What we really want to know is how many of the 80million are L series
lenses.


----------



## neuroanatomist (Aug 23, 2012)

iaind said:


> What we really want to know is how many of the 80million are L series lenses.



Lots of them. But not aLL of them.


----------



## RLPhoto (Aug 23, 2012)

79 million of which lenses are the infamous, 18-55mm Kit lenses and their many variants.


----------



## Ellen Schmidtee (Aug 24, 2012)

neuroanatomist said:


> DB said:
> 
> 
> > ...the typical DSLR owner has between 2 to 3 lenses in their kit bag on average.
> ...



I have the impression 2 & 3 lenses kits are popular. E.g. two of my cousins bought Canon's two lenses kit (18-55mm + 55-250mm), a guy who bought a D90 + similar pair of lenses + 16mm fisheye(!) from ebay before going to a first photography course, etc. Then I've seen a lot of people buy a kit with one lens, then buy a cheap telephoto, say 75-300mm.

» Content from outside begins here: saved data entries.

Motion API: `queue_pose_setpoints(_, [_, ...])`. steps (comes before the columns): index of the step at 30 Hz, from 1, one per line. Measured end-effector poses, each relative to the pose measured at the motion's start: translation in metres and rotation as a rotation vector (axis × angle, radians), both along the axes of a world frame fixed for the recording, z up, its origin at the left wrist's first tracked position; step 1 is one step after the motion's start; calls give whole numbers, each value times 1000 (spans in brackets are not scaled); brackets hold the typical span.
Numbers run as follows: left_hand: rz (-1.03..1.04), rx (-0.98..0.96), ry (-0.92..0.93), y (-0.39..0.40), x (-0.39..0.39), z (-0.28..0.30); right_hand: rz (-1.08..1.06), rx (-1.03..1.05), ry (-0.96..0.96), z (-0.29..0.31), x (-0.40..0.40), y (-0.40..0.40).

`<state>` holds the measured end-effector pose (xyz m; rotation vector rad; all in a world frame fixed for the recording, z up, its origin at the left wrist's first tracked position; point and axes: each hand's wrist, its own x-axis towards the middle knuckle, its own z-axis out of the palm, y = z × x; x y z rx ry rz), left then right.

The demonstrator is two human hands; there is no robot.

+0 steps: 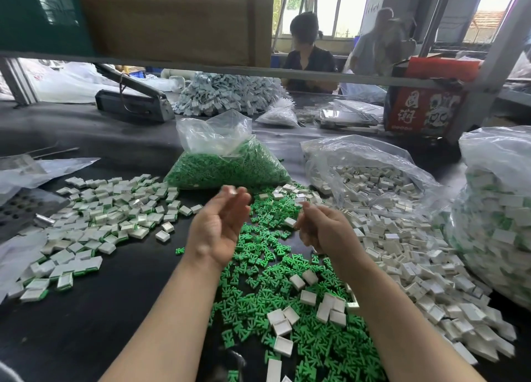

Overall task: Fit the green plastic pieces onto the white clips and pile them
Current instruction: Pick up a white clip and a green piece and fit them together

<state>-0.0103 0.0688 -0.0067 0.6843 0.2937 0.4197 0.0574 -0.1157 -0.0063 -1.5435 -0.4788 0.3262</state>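
The left hand [217, 223] is raised above the desk [100, 310] with its palm turned inward and fingers loosely curved; a small pale blurred thing sits at its fingertips, but motion blur hides whether it is pinched there. The right hand [324, 229] hovers just beside it, fingers bent downward, and whether it grasps anything cannot be told either. Beneath both hands lies a loose spread of green plastic pieces [275, 304], small, matte and branching in shape, with a few white clips [308, 297] scattered on top. The clips are flat, glossy, rectangular shells. To the right a bigger heap of white clips [408, 255] spills from a clear plastic bag [365, 163]. To the left, well apart, is the pile of fitted clips [115, 209], white with green edges showing. Behind the hands a clear bag of green pieces [227, 166] sits open at the top. At the far right a bulging bag of finished parts [497, 209] is cut off by the picture edge. The desk surface is black and smooth.
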Motion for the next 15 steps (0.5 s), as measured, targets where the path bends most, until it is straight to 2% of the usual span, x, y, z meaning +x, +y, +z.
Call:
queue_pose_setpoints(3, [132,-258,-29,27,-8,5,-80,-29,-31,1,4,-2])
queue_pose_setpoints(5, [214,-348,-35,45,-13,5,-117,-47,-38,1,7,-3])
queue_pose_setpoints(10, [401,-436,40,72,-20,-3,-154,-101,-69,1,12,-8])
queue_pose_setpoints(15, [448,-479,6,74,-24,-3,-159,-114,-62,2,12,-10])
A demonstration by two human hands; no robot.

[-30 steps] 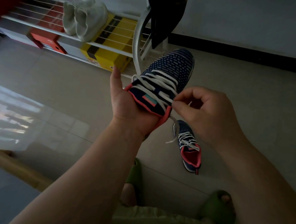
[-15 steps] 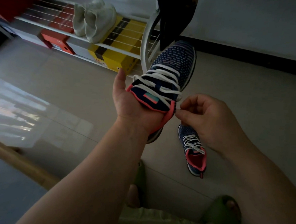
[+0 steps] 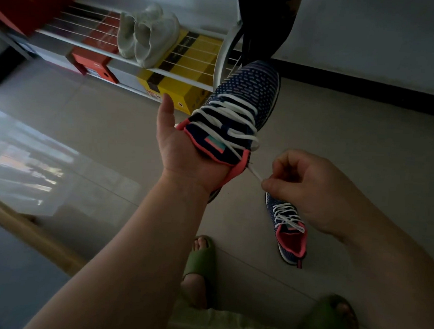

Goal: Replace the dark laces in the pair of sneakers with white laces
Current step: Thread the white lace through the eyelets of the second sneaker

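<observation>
Head view. The left hand (image 3: 186, 150) holds a navy knit sneaker with coral collar lining (image 3: 241, 107) from below at the heel; the palm cups the heel, the thumb points up beside the collar, and the other fingers are hidden under the shoe. The toe points away from the person, toward the white wire shoe rack (image 3: 166, 61). A white flat lace (image 3: 228, 119) crosses the eyelets of this sneaker in several rows. One free end runs out past the collar on the right side. The right hand (image 3: 307, 189) pinches that lace end between thumb and forefinger, the remaining fingers curled; the short length of lace between collar and fingertips is taut. A second navy sneaker with white laces (image 3: 288, 226) rests on the tiled floor (image 3: 362, 146) below the right hand. The rack carries a pair of pale shoes (image 3: 147, 32), with a yellow box (image 3: 185, 77) and a red box (image 3: 96, 55) on the tier below. Two feet in green slides (image 3: 200, 261) stand on the floor.
</observation>
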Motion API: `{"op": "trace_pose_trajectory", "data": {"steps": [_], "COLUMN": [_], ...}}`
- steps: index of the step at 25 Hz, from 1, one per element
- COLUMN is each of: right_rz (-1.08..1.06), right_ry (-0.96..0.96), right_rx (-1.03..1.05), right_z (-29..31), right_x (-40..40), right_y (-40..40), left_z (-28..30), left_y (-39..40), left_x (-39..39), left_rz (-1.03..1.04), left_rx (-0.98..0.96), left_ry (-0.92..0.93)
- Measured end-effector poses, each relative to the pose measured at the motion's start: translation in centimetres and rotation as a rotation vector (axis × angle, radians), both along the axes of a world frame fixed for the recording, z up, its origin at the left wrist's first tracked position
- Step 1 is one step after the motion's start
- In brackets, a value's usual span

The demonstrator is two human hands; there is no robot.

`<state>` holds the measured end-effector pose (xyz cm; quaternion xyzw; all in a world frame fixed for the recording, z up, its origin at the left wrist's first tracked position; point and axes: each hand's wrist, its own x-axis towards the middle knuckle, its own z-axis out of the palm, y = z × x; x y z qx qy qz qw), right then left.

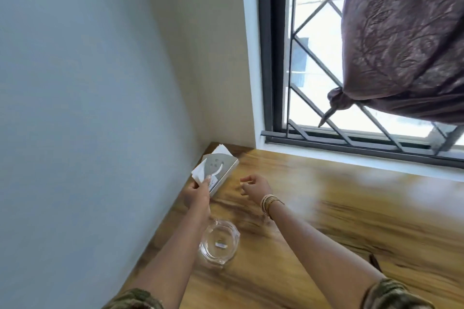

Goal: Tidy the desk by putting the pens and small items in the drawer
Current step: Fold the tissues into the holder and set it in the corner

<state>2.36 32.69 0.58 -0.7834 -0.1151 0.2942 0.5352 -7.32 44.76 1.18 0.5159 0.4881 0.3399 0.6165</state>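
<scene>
A metal napkin holder [222, 167] stuffed with white paper napkins stands in the far left corner of the wooden desk [339, 221], against the wall. My left hand [197, 195] grips its near end, thumb on the metal face. Just to the right, my right hand [256, 187] hovers above the desk with fingers loosely curled and nothing in it; bangles circle its wrist. A clear glass ashtray [218, 242] sits on the desk under my left forearm, holding a small scrap. No pens and no drawer are in view.
A pale wall [88, 108] runs along the desk's left edge. A barred window [313, 70] with a dark frame stands behind the desk, and a knotted purple curtain [406, 40] hangs at the upper right.
</scene>
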Motion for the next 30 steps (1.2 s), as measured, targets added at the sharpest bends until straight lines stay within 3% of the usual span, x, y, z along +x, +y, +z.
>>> {"op": "trace_pose_trajectory", "data": {"steps": [4,11,30], "right_rz": [0.060,0.204,0.253], "right_ry": [-0.184,-0.314,-0.392], "right_rx": [-0.176,-0.270,-0.248], "right_z": [-0.6,-2.8,-2.6], "right_x": [-0.3,0.5,0.7], "right_y": [2.5,2.6,1.3], "left_z": [-0.7,-1.3,-2.2], "left_y": [3.0,4.4,4.0], "left_x": [0.9,2.7,3.2], "left_rz": [0.061,0.092,0.108], "left_rx": [0.014,0.059,0.141], "left_ry": [0.055,0.120,0.208]}}
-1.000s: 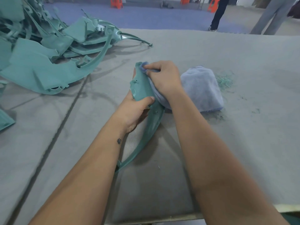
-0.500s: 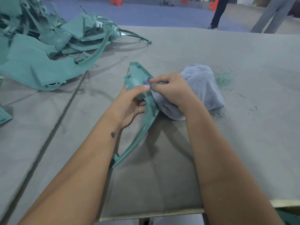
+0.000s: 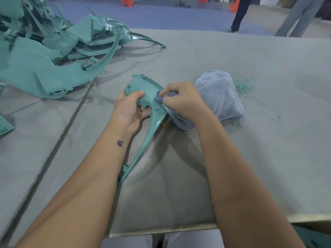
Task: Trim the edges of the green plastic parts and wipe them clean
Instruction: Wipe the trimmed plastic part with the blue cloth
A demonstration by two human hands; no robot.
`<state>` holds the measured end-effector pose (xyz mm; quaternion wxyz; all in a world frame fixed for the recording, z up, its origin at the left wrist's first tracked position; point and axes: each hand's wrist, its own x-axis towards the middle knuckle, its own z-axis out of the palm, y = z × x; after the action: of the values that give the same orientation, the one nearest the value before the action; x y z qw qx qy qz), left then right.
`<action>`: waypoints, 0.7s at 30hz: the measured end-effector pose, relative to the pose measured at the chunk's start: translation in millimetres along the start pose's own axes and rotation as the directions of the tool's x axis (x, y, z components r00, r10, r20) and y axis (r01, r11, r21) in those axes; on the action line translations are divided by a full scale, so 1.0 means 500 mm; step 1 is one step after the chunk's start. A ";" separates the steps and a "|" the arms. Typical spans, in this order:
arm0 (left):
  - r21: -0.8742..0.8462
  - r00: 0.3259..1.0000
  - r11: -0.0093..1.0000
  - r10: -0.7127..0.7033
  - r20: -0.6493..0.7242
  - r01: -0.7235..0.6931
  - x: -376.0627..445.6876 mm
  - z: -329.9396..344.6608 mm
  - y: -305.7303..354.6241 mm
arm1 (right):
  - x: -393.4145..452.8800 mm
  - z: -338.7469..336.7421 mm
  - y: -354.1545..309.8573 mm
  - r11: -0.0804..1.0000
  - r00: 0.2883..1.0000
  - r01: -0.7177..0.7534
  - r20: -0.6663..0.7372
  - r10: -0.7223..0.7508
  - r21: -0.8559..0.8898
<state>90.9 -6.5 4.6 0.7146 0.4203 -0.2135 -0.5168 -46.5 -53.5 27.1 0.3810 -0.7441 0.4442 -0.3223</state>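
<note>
A long curved green plastic part (image 3: 148, 97) lies in front of me, its wide end up and its thin tail reaching down toward the table's near edge. My left hand (image 3: 129, 110) grips the wide end, thumb on top and fingers underneath. My right hand (image 3: 182, 101) pinches a fold of the blue-grey cloth (image 3: 219, 94) and presses it against the part's right edge. The rest of the cloth is bunched on the table to the right.
A heap of green plastic parts (image 3: 53, 56) fills the far left of the grey felt table (image 3: 268, 158). Green shavings (image 3: 243, 85) lie beyond the cloth. Two people's legs (image 3: 240, 15) stand past the far edge, near orange stools (image 3: 127, 1).
My right hand slid the cloth down from the part's top end to its right edge. The left hand turned the part flatter, so its inner face shows.
</note>
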 end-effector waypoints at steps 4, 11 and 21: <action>0.045 0.998 0.998 0.048 -0.047 -0.045 0.003 0.002 -0.004 | -0.019 -0.008 -0.015 0.997 0.988 0.062 0.142 -0.055 -0.046; 0.066 0.999 0.997 0.042 0.020 -0.043 -0.002 -0.003 0.000 | 0.018 0.002 0.012 0.974 0.998 0.040 -0.041 -0.050 -0.224; 0.104 0.999 0.994 0.035 0.033 -0.038 -0.010 0.002 0.004 | 0.002 0.000 -0.012 0.980 0.972 0.195 0.125 -0.200 0.048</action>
<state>89.5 -2.3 7.5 0.6976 0.4449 -0.2590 -0.4983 -43.4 -52.7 32.5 0.3883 -0.7970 0.3365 -0.3175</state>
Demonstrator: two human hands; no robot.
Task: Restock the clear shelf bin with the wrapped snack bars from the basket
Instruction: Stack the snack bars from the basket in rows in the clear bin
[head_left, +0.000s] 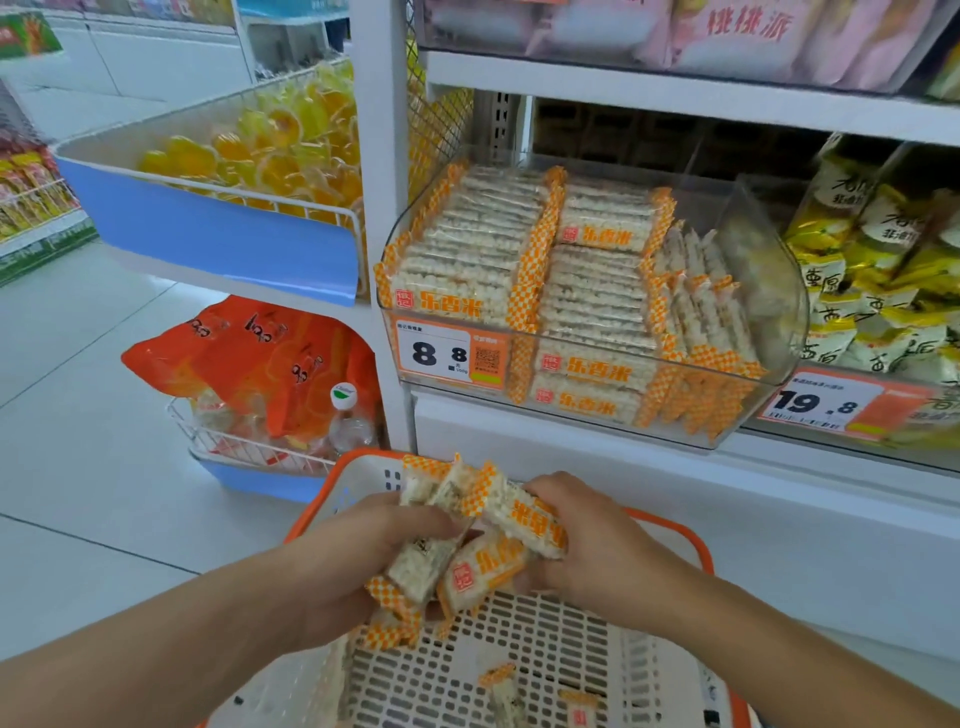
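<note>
A bundle of wrapped snack bars (467, 535), white rice cakes in orange-checked wrappers, is gathered between both hands above the basket (519, 654). My left hand (358, 551) grips the bundle from the left, my right hand (587, 540) grips it from the right. The basket is white plastic mesh with an orange rim and holds a few loose bars (504, 686) on its floor. The clear shelf bin (769, 322) stands on the shelf above the basket, packed with rows of the same bars (587, 291); its right end has some room.
A price tag reading 8.8 (447, 356) is on the bin's front. Yellow-green snack packs (878, 270) fill the neighbouring bin at right. On the left are a wire basket of yellow jelly cups (270, 150) and orange bags (260, 358) below. The floor is white tile.
</note>
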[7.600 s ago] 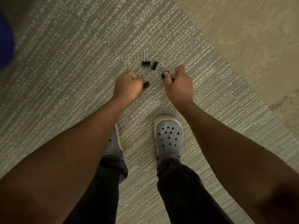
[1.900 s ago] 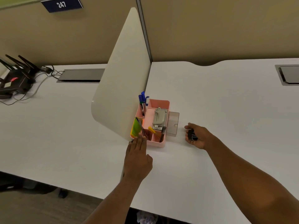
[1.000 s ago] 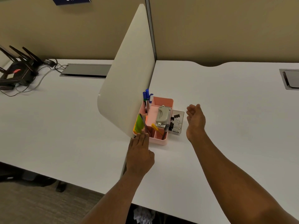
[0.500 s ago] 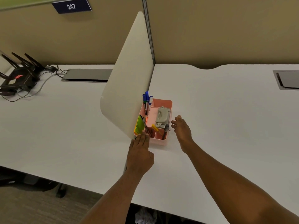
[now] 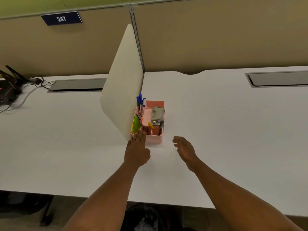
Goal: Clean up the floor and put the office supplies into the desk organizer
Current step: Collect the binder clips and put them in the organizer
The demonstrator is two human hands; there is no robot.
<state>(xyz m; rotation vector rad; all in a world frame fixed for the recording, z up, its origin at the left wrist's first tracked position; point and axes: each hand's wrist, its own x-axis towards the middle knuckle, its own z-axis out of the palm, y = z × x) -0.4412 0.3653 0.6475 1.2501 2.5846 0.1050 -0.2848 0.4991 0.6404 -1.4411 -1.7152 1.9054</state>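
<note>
A pink desk organizer stands on the white desk against a cream divider panel. It holds blue pens, green and yellow sticky notes, a grey hole punch and a yellow tool. Its clear side drawer is pushed in and the binder clips are hidden. My left hand rests flat with straight fingertips against the organizer's near left corner. My right hand hovers with relaxed fingers over the desk, a little to the right of the organizer, holding nothing.
The cream divider panel rises left of the organizer. A black router with cables sits at the far left. Grey cable hatches lie at the back. A beige partition with a "247" sign stands behind.
The binder clips went from my right hand into the clear side drawer; that hand pushed the drawer in, then drew back toward me. My left hand stayed at the organizer's corner.
</note>
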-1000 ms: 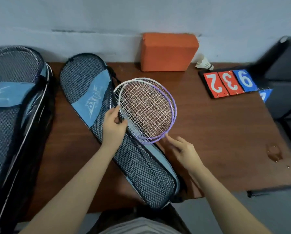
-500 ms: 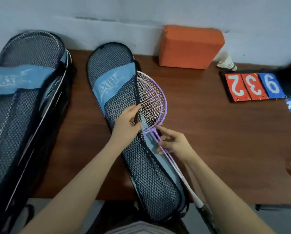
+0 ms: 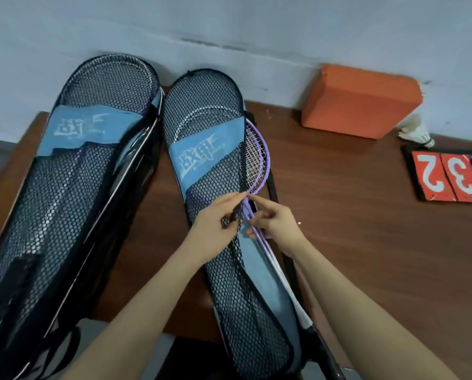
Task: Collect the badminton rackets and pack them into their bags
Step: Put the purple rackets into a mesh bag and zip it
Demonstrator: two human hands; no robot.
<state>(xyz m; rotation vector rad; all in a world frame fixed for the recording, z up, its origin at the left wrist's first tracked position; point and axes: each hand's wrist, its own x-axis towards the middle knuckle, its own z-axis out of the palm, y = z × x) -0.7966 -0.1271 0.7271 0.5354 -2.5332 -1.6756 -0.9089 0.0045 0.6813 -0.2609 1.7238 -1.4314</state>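
Note:
Two purple-and-white badminton rackets (image 3: pixel 258 163) lie stacked, heads mostly inside the middle mesh racket bag (image 3: pixel 202 119) on the brown table. Only the right edge of their heads sticks out past the bag's black edge. My left hand (image 3: pixel 215 224) pinches that black mesh edge near the rackets' throat. My right hand (image 3: pixel 273 220) grips the rackets' shafts just below the heads. The white shafts and a dark handle (image 3: pixel 322 349) run down toward the table's front edge. A second mesh bag (image 3: pixel 73 165) with rackets inside lies to the left.
An orange block (image 3: pixel 361 102) stands against the wall at the back. A white shuttlecock (image 3: pixel 418 131) lies to its right, next to a scoreboard with red and blue number cards (image 3: pixel 448 176). Bare brown tabletop (image 3: pixel 352 215) spreads to the right.
The rackets have slid further into the middle bag, from lying on top to mostly covered. My right hand moved from the frame's rim to the shafts; my left hand keeps the bag edge.

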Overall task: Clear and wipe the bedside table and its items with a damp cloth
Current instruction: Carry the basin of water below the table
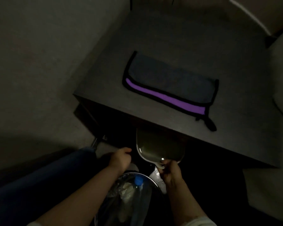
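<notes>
Bare forearms; pale sleeve (198, 221) edge at right; dark blue trouser leg (31, 185).

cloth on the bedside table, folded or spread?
Folded. The cloth lies flat on the bedside table with its grey upper layer doubled over, leaving a purple strip of the lower layer showing along the near edge.

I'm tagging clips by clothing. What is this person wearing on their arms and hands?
Both forearms are bare. The left hand and right hand wear no gloves, and no rings or watch are visible in the dim light. A pale sleeve edge shows near the right elbow.
</notes>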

I wouldn't be surprised if the peak was around 2-3, falling sharply at 4.


----------



## Ellen Schmidtee (Aug 24, 2012)

kennephoto said:


> 80 million seems like a lot of lenses, where are all of them? Closets? Have you ever thrown a lens away? Is there a lens landfill.



I haven't thrown any EF lens away, but I've thrown my film Minolta w/ kit to the trash, as well as a couple of Vivitar F mount lenses.

Glass bottles are recycles in many countries. Are lens glass elements recycled anywhere? Expensive probably has a very long life (I've seen one of the f/1.2 FD lenses in a 2nd hand shop, though it had fungus on one of the elements - the shop owner probably knows there's a good chance somebody will pay to have it cleaned), but there's lots of glass in cheap lenses.


----------



## Rienzphotoz (Aug 25, 2012)

Drizzt321 said:


> Woody said:
> 
> 
> > DB said:
> ...


Both Canon & Nikon are among the best companies in the world that put in a great deal of emphasis on R&D (i.e. "focusing on better new products for existing customers") ... if they did not, they wouldn't be where they are today ... when Canon & Nikon make new products they incorporate suggestions & recommendations of their customers (many of them are Professional Photographers). The success (of serveral decades) of these two companies is not an accident. The best products in this world always cost much more than run of of the mill stuff and that is the fact of life.


----------